Through various snapshots of teenage life - two guys trying to make a bong in tech class, a degrading initiation for high-school freshermen, a fight at a party, a young teenager boldly buying beer from a corner shop and getting drunk for the very first time - through these wonderfully identifiable moments, Linklater memorably evokes what it is to be young and growing up.

Dr Strangelove, Or How Learnt To Stop Worrying And Love The Bomb (1964)

Stanley Kubrick’s classic 1964 film is a comedy about a nuclear holocaust. If that sounds bizarre that's because it is. Kubrick’s nightmarish black comedy is so deliciously funny that one often forgets that underlying the humour is the threat of atomic annihilation.

Kubrick had first intended to make a serious film about the subject in order to alert people to the dangers of accidental nuclear war. Yet as he set out to work on the script he encountered some problems with this approach. As Kubrick himself put it in a rare interview, "Ideas kept coming to me which I would discard because they were so ludicrous I kept saying to myself: “I can’t do this. People will laugh.”

The project thus morphed fairly rapidly into a black comedy. Briefly, the film is depicts a paranoid, vehemently anti-communist US general who orders a fleet of B-52s to bomb Russian targets, apparently unaware that the Russians have developed a new Doomsday device which will automatically detonate if any nuclear weapons are dropped on the USSR. The President, upon hearing about the belligerent actions of his rogue suborindate, finds that he cannot recall the planes because only the general knows the codes.

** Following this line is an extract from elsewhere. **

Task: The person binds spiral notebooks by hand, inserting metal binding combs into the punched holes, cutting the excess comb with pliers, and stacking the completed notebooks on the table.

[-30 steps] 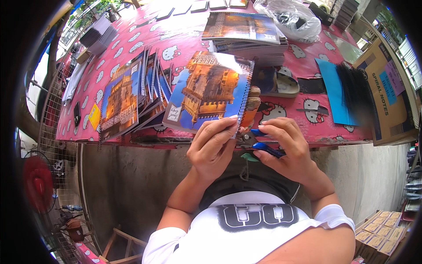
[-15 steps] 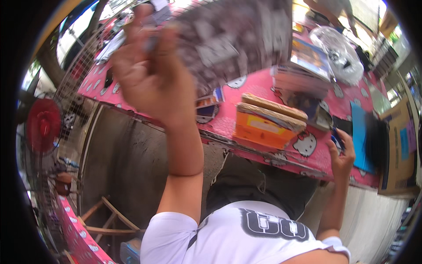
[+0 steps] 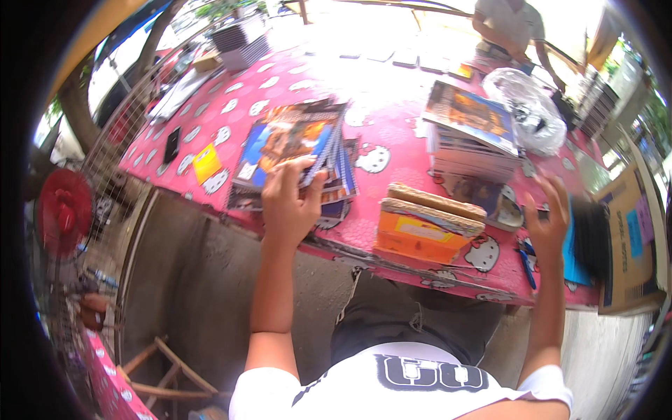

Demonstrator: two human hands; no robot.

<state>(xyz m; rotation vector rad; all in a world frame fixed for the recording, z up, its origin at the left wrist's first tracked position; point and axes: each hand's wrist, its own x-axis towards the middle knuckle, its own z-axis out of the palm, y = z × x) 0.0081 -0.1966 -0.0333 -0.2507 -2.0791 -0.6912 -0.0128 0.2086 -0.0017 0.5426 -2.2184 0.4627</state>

The result is a film which forms a devastating critique on the nuclear build-up and strategy of the Cold War. Kubrick playful equates military aggression with sexual desire; the hawks in the US cabinet are called Buck Turgidson and Jack D. Ripper, while the president himself, a dove, is appropriately named Melvin Muffley. He lampoons the anti-communist paranoia of the hard right through the character of Jack D. Ripper who will only drink ‘distilled water or rain water’ for fear of Communist contamination.

Perhaps most subtly is Kubrick’s allusions to how the American generals do not understand how the possession of nuclear weapons has fundamentally changed the nature of war. On board the B-52s, planes which are about to drop nuclear weapons over Russia, Kubrick shows us the survival kit of the pilot of the plane, Mayor King Kong. Packed full of chewing gum, stockings and condoms, Kong appears oblivious to the fact that if the plane does go down after dropping the nuclear weapons then the crew won’t have to worry about survival.

One of the funniest political satires ever made, this film is a must watch.